語源
越生の地名由来には諸説ありますが、越生町の公式案内では、平野と山地の接点に位置し、秩父方面へも上州方面へも尾根や峠を越える必要があることから、これに由来する「尾根越し(おねごし)」が「尾越し(おごし)」へ変化したという説が有力とされています。

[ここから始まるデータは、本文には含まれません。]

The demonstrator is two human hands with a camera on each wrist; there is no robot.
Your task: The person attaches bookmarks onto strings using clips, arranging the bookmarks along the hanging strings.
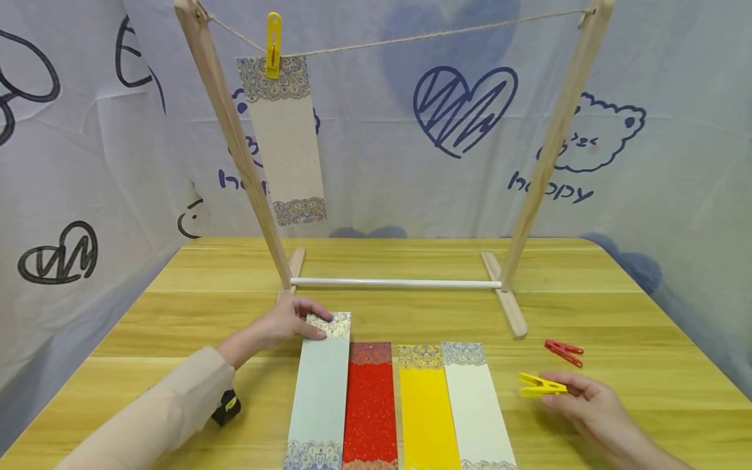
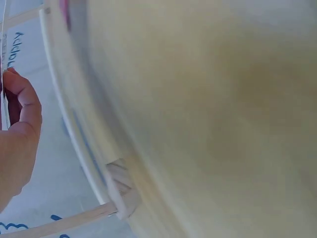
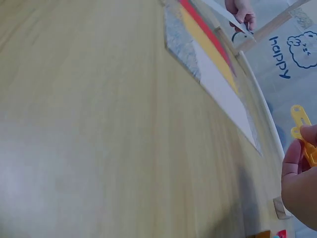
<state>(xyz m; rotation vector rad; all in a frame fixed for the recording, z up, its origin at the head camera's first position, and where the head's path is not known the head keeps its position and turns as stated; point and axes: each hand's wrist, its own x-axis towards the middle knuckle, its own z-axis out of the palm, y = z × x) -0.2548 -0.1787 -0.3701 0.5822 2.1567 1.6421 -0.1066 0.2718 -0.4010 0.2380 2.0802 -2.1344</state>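
Note:
My left hand (image 1: 288,321) pinches the top edge of a pale blue-grey paper strip (image 1: 322,385) with patterned ends, its upper end tilted up off the table. In the left wrist view that hand (image 2: 22,109) shows at the left edge. A yellow clothespin (image 1: 542,385) is in my right hand (image 1: 593,408), held between thumb and fingers above the table. To the right of the pale strip lie a red strip (image 1: 370,405), a yellow strip (image 1: 427,411) and a cream strip (image 1: 477,405). A red clothespin (image 1: 564,352) lies just beyond my right hand.
Behind the strips stands a wooden frame (image 1: 543,156) with a white crossbar (image 1: 393,282) and a rope (image 1: 440,34). A beige patterned strip (image 1: 288,143) hangs from the rope by another yellow clothespin (image 1: 273,46). A small black object (image 1: 226,408) lies beside my left forearm.

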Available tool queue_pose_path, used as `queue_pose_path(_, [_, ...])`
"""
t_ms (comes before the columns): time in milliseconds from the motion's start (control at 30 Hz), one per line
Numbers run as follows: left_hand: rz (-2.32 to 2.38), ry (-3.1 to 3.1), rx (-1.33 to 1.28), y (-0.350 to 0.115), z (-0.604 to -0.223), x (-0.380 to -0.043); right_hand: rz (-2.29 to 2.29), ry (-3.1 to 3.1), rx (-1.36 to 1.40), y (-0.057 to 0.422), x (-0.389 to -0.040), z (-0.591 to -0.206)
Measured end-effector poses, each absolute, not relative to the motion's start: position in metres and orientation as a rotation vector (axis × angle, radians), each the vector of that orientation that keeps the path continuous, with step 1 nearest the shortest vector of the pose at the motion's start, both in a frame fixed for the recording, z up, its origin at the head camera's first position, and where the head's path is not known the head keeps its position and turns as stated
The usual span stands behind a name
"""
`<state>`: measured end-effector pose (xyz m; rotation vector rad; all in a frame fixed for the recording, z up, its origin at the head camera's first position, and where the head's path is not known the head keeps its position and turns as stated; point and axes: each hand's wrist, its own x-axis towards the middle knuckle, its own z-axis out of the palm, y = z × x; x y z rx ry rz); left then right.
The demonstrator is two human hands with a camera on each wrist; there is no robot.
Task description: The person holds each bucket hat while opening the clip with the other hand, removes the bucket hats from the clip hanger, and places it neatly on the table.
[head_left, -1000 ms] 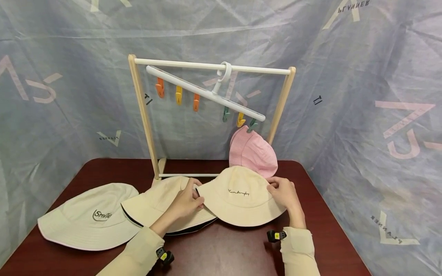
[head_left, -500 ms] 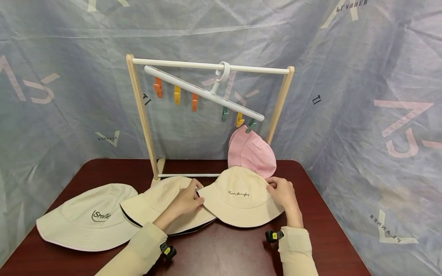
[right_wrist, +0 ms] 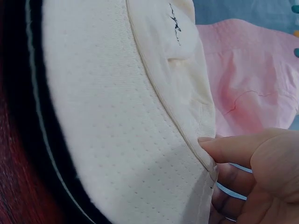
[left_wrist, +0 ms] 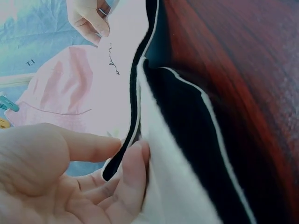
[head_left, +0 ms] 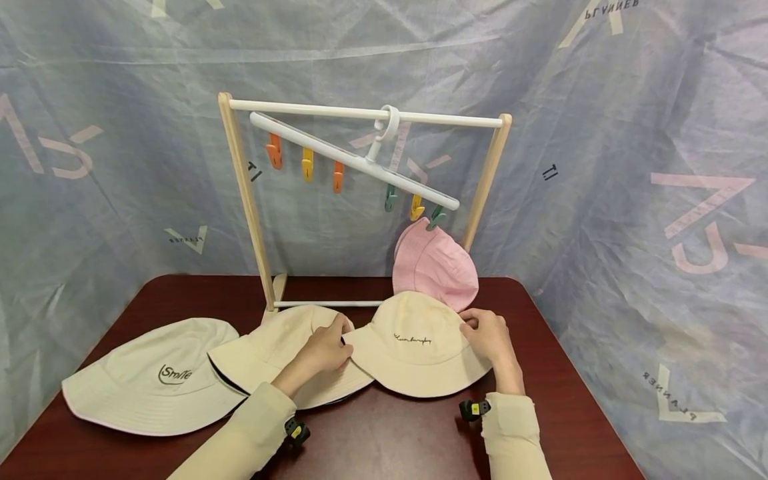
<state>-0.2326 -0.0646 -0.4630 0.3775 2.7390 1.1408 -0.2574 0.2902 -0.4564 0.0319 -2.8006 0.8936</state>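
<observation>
A cream bucket hat (head_left: 414,343) with black script on its front is held between both hands. My left hand (head_left: 327,345) pinches its brim edge at the left; in the left wrist view the dark underside shows between thumb and fingers. My right hand (head_left: 489,337) grips the other side, thumb (right_wrist: 224,147) at the seam where crown meets brim. Under my left hand lies a second cream bucket hat (head_left: 270,357) with a dark lining, partly covered. Behind the held hat, a pink hat (head_left: 435,263) hangs from a green clip (head_left: 436,218).
A white hanger (head_left: 354,160) hooks over the rod of a wooden-sided rack (head_left: 246,200), tilted down to the right, with several coloured clips. A pale hat (head_left: 156,377) marked "Smile" lies at the left of the dark red table (head_left: 384,440). Grey fabric (head_left: 630,200) surrounds the table.
The held cream hat has shifted slightly left and down, with my right hand moving along with it. My left hand keeps its pinch on the brim.
</observation>
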Motion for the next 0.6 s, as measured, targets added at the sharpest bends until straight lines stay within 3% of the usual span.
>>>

また、古くは「越生郷」の地名が見られ、柳田國男は「峯越(ヲゴシ)」の意味ではないかと述べています。いずれも、山地を越えて行き来する土地柄を反映した地名と考えられます。
歴史的変遷
| 時代 | 呼称 | 備考 |
|---|---|---|
| 鎌倉 | 越生郷 | 古い地名として伝わる |
| 江戸 | 越生 | 村名・地域名として定着 |
| 明治 | 越生町 | 町制施行後の名称 |
| 昭和 | 越生町 | 現行の町名として継続 |
地名の特徴
越生町は外秩父山地と関東平野の境にあり、町域の多くが山地です。こうした地形は、同じく「越」を含む地名に見られる「越谷」「川越」「越前」などと同様、越える・峠を越すといった地形的な意味合いを連想させます。
また、町名の読みは「おごせ」で、漢字表記と読みの対応が難しい難読地名として知られています。町内には越生駅や越生梅林など、町名を冠した施設・観光地も多く、地名としての認知度は高い地域です。
特産・名物
越生町は梅とゆずの産地として埼玉県内随一の生産量を誇ります。関東三大梅林の一つに数えられる越生梅林には、樹齢670年を超える古木「魁雪」をはじめ約1,000本の梅が植えられており、梅林周辺を含めると開花期には約20,000本もの梅が咲き誇ります。越生の梅は果肉が厚いことで知られ、栽培面積・収穫量ともに県内随一。5月下旬から6月下旬にかけて出荷シーズンを迎えます。
ゆずも越生町を代表する特産品で、収穫量・出荷量は県内トップクラスです。越生のゆずは香りの高さと果肉の厚さが特徴とされ、11月中旬から12月下旬にかけて出荷されます。梅・ゆず両方を活かした加工品が豊富で、梅干し・梅酒・梅ジュース・梅ジャム・ゆず羊羹・ゆずジャム・ゆずの里飲料「ゆず之介」などが町を代表する名産品として親しまれています。
ふるさと納税の返礼品としては、梅こだわり4種詰め合わせセット・梅ジュースセット・梅酒・ゆず関連加工品セットなどが揃っており、梅とゆずの里・越生の魅力を全国へ届けています。